Я читал «Киевскую Русь» акад[емика] Грекова, книгу яркого темперамента и отличной исторической зоркости, но сюжетно неровную, как бы второпях скомканную, без плановой величавости широкого эпического полотна, к чему нас приучили русские историки от Карамзина до Ключевского, — и недописанные, но возбужденные к жизни догадками историка, картины давно прошедших дней вдруг явственно встали перед глазами.
В ее произношении русская речь поражала обилием свистящих звуков. Самой популярной буквой была «с».
Жгуты дождя свисали с крыш.
У него были пестрые фазаньи глаза.
Леса клубились на холмах.
Слепому и свет — темнота (из письма Горевой).
Не каждая мина в бок, не каждый осколок в лоб.
Из письма Горевой: В ответственные моменты своей жизни, неважно, будут ли они радостными или печальными, — большие люди выигрывают даже во внешности. Они становятся значительнее, выше, дороднее, даже красивее. А мелкие становятся даже ниже ростом. Ответственное событие как бы вбивает их в землю.
Недоверие заменяет NN наблюдательность.
— Петухи с мальчишескими голосами и апоплексическими гребнями.
Моя душа как будто сделана из бумаги — ее сожмешь в кулак, и она больше не разжимается.
Ночное темное море с бесчисленными огоньками рыбачьих лодок напоминало звездное небо.
Сердце человека пускает корни всюду, где бы оно ни отдохнуло. Всюду, где ни живет человек, он оставляет самого себя. Поэтому много ездить — это все равно, что часто менять привязанности.

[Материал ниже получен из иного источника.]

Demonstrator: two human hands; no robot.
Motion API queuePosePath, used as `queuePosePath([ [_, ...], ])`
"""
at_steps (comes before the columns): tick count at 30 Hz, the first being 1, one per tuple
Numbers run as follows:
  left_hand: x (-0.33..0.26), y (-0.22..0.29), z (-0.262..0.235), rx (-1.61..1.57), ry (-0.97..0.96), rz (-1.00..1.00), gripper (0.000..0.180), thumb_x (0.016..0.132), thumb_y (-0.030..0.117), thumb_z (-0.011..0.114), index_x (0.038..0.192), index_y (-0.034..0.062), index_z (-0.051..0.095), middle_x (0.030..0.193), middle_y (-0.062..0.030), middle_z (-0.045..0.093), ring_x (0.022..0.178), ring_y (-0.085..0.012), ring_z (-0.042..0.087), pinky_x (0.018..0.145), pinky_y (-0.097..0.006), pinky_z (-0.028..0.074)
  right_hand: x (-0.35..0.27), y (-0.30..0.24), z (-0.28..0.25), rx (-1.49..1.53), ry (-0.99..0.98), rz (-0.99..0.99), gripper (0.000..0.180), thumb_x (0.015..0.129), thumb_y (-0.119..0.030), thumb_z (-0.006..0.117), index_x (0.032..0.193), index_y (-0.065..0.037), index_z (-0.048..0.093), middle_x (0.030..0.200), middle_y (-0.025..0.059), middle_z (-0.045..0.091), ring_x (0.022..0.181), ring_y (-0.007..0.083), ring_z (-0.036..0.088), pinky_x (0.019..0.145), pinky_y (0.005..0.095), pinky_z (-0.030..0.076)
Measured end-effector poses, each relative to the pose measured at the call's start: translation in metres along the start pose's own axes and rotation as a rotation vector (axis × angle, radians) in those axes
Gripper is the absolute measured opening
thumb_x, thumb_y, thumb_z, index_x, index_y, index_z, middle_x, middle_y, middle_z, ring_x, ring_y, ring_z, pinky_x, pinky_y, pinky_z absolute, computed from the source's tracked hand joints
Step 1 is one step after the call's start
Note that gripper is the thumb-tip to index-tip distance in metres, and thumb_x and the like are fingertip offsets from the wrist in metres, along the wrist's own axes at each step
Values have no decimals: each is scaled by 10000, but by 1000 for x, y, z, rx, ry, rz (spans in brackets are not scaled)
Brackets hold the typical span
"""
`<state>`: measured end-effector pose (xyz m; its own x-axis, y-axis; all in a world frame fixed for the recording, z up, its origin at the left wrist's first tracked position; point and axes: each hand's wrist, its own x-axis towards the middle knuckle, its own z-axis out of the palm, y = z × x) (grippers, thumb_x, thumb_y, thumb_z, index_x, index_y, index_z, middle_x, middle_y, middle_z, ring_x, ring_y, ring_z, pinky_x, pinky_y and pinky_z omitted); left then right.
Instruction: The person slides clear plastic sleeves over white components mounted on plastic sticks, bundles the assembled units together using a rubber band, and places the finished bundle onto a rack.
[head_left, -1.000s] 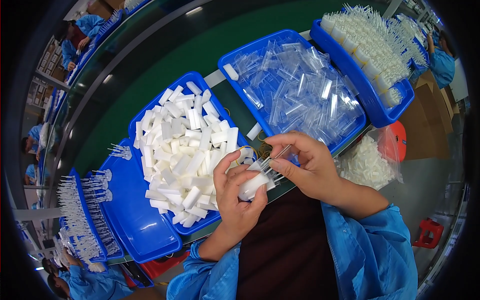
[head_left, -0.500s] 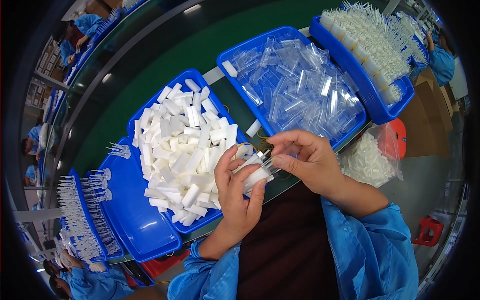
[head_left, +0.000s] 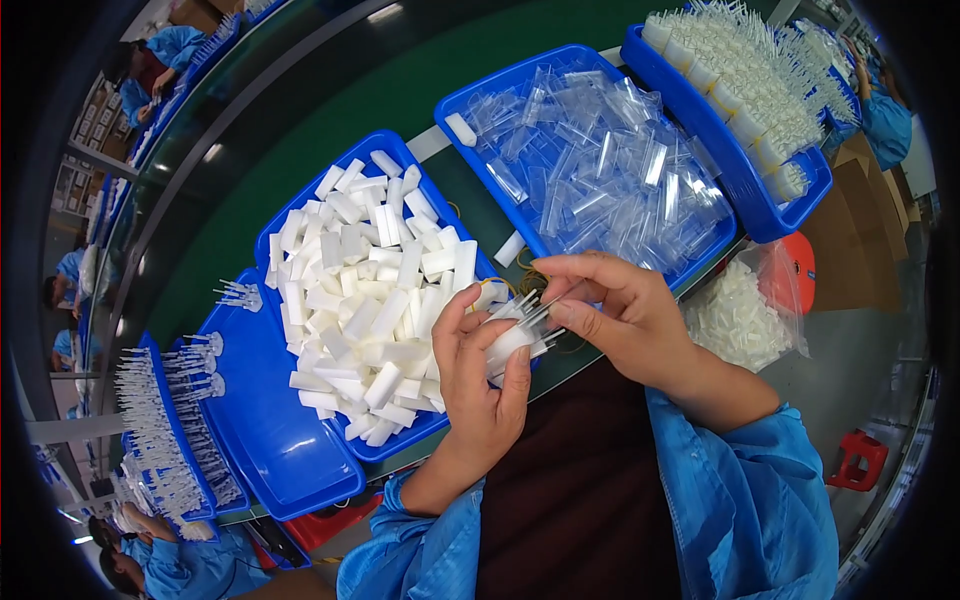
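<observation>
My left hand (head_left: 480, 375) is closed around a small bundle of white pieces (head_left: 507, 345) with thin, clear-looking stems, near the front corner of the block tray. The stems point up and to the right. My right hand (head_left: 625, 315) comes in from the right, thumb and forefinger pinched together at the stem tips. What exactly lies between those fingertips is too small to make out. Left of the hands, a blue tray (head_left: 400, 150) is heaped with white rectangular blocks (head_left: 375, 300). Beyond them, another blue tray (head_left: 470, 92) holds clear plastic sleeves (head_left: 610, 170).
A blue bin (head_left: 765, 225) of banded stemmed bundles stands far right. On the left lie a blue tray (head_left: 290, 450) with a few stemmed pieces and a filled bin (head_left: 185, 440). A plastic bag (head_left: 740, 315) of white pieces sits right, above a red stool (head_left: 858, 460). Co-workers sit around.
The clear piece at my right fingertips no longer shows distinctly. The stems in my left hand are now more visible and fanned. Both hands have shifted only slightly.
</observation>
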<state>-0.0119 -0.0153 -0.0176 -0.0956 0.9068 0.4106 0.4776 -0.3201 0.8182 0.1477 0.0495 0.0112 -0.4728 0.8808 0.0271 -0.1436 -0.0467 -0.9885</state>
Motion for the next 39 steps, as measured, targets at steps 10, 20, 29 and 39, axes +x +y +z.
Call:
queuePosePath([
  [10, 1, 3, 0, 37, 30, 37, 197, 847, 58, 544, 1024, -18, 499, 1256, -219, 393, 1044, -266, 495, 893, -345, 391, -2, 3, -1, 88, -1, 109, 321, 840, -9, 601, 1154, 29, 547, 982, 98, 567, 884, 134, 583, 783, 246, 495],
  [20, 1, -5, 0, -83, 73, 47, 157, 859, 88, 524, 979, -9, 548, 1244, -236, 415, 966, -276, 475, 838, -360, 401, -9, 13, 10, -33, 83, -146, 238, 809, -26, 644, 1034, 37, 597, 935, 105, 586, 817, 135, 622, 712, 216, 494],
  [29, 0, -4, 2, -16, 47, 76, 109, 866, 60, 505, 946, -3, 547, 1219, -240, 430, 954, -287, 474, 824, -372, 405, -10, 12, 9, -127, 92, -244, 194, 794, -17, 657, 980, 26, 626, 891, 118, 601, 806, 141, 629, 677, 213, 502],
  [39, -2, -6, 3, 37, -11, 85, 192, 891, 129, 517, 1015, -17, 505, 1244, -258, 382, 1004, -333, 457, 856, -408, 385, -5, -10, 2, -80, 21, 73, 227, 776, 13, 669, 988, 46, 595, 938, 125, 607, 874, 164, 616, 768, 244, 496],
])
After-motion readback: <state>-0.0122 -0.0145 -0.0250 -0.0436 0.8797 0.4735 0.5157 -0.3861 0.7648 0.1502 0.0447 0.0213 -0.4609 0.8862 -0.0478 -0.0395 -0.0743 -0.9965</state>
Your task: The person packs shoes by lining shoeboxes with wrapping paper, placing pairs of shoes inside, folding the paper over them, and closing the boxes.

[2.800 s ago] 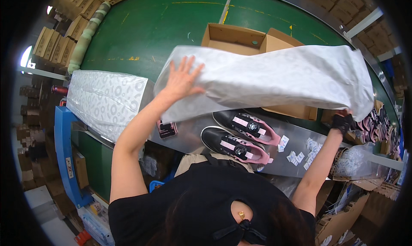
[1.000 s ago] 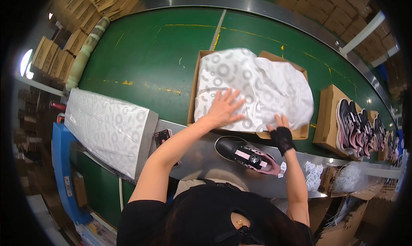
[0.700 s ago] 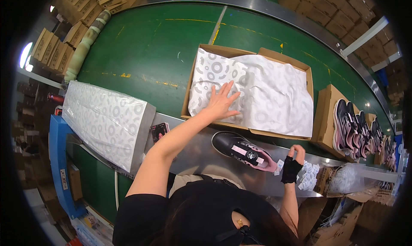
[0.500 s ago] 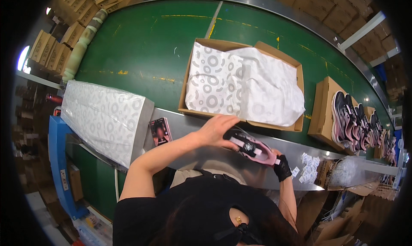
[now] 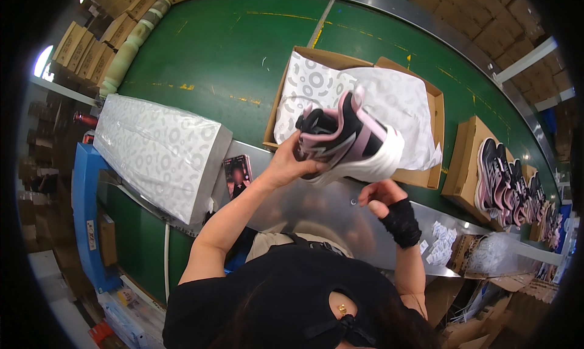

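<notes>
A black and pink sneaker [image 5: 351,136] with a thick white sole is in my left hand [image 5: 288,164], whose thumb and fingers clasp its front part. The shoe is tilted, heel toward the right, over the near edge of an open cardboard shoebox [image 5: 439,105]. Patterned white tissue paper [image 5: 316,84] lines that box and partly lies behind the shoe. Below the sole, apart from it, is my right hand [image 5: 389,212] in a black fingerless glove. Its fingers are loosely bent, with the thumb apart and nothing visible between them.
On the left rests a stack of patterned tissue paper [image 5: 161,148], with a phone-like item [image 5: 238,174] beside it. Small white sachets [image 5: 442,242] lie on the metal ledge at right. Beyond them, several sneakers [image 5: 491,175] lean by a cardboard box [image 5: 465,160]. A green conveyor belt [image 5: 225,57] spans the back.
My left hand has raised the sneaker and turned it, so its side and sole now show. My right hand has let go of its heel and is now below it.
</notes>
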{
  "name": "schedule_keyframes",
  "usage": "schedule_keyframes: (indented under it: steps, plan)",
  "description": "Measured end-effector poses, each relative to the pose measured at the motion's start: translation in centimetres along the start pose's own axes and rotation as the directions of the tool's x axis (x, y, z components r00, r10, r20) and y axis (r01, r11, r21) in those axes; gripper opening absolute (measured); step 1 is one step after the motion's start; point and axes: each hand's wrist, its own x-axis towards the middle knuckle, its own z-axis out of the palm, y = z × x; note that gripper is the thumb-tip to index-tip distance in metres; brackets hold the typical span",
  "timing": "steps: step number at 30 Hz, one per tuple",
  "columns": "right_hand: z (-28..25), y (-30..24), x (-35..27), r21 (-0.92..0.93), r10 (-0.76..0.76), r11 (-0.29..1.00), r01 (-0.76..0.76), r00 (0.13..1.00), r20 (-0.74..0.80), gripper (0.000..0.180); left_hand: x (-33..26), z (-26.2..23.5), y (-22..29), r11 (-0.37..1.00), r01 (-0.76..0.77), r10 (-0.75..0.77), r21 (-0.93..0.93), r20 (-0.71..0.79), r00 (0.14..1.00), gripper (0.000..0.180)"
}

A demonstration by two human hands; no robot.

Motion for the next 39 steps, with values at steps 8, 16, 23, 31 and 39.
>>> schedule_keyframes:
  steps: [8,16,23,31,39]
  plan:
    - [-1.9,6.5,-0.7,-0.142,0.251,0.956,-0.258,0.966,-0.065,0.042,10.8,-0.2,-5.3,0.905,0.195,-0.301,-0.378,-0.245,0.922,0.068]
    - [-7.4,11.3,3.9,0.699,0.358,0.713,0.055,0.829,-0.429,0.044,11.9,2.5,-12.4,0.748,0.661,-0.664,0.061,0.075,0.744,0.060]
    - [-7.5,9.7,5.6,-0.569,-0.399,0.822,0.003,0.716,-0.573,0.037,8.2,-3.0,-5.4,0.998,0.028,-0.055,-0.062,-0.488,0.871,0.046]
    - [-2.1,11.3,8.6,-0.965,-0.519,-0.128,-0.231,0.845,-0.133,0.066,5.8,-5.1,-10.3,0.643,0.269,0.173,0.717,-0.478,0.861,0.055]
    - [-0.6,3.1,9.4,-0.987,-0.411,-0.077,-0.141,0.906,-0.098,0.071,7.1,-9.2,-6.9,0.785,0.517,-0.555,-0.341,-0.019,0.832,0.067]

Человек может разменяться в путешествиях, истаскаться, как истаскиваются ловеласы.
Пропадающий след крохотных облаков.
В рисунке гор ни одной цельной линии, все в движении.
Она глядела на него, прищурясь, точно слова его были освещены солнцем и резали ей глаза.
Никогда не требуется строгой законченности, если она не ведет к высокой цели.
Скорее отдаю предпочтение работе грубой, чем гладкой.
— Нельзя, бабушка, нельзя.
— Чего нельзя, милый, того и на свете нету.
Белые чайки с голодным детским плачем кувыркались вдогонку за пароходом, с трудом одолевая привычными крыльями относящий их назад встречный ветер.
— А земля такая, что дите в ней выросло бы, только посади.
Такими «виртуозами» расписал комнату, что любо-дорого.
Ночь с ее теменью, с холодной пересыпкой мелкого дождя.
— Налей стервецу, авось подавится, — сказала она.
— Приходит домой пьяней вина…
— Подошел и хлоп его по физиономии лица.
— Лодырь ты с головы до ног.
Собирается, как медведь на пляску.
— Я на острие момента.
— Смотри, Ваня, не выходи за рамки.
— Сердце может быть близоруким, как глаза. У тебя близорукое сердце.
— Не то денежки, что у бабушки, а то, что за пазушкой.
— Постепенная женщина.
Одно из самых печальных недоразумений жизни заключается в том, что человеку очень редко удается жить подле близких и родных ему по духу людей.
Серебристо-сиреневая пена глициний. Светло-малиновые сучья иудина дерева. Пепельно-сиреневые горы.
Серебристо-пыльные оливы. Волнистый синий силуэт далекого мыса.
Соловые ослики.
Сумрак, изрезанный полосками света из-за ставень.
Пепельно-сизая равнина моря.
Голубой пламень неба.
Золотисто-темный мрамор.
Желтые цветы отбрасывают на землю синюю тень.
Голубой цвет прохладен. Голубые и синие тона внутри султанских дворцов создают впечатление утра или вечера, прохлады и тишины.
Вдруг за степью что-то ярко и остро вспыхнуло, точно крикнуло.
— Цистерна взорвалась, — сказал кто-то шопотом.
— Иду и чувствую — ослаб. Ребро за ребро западает, цепляется.
Что-то есть грустное в близко придвинутом прошлом.
Новый край надо изучать с глазу на глаз.
Я умею думать, только исходя из своей России. Пока новые впечатления остаются еще только впечатлениями, пока только собирается материал для размышлений, мне кажется, что я человек «вообще».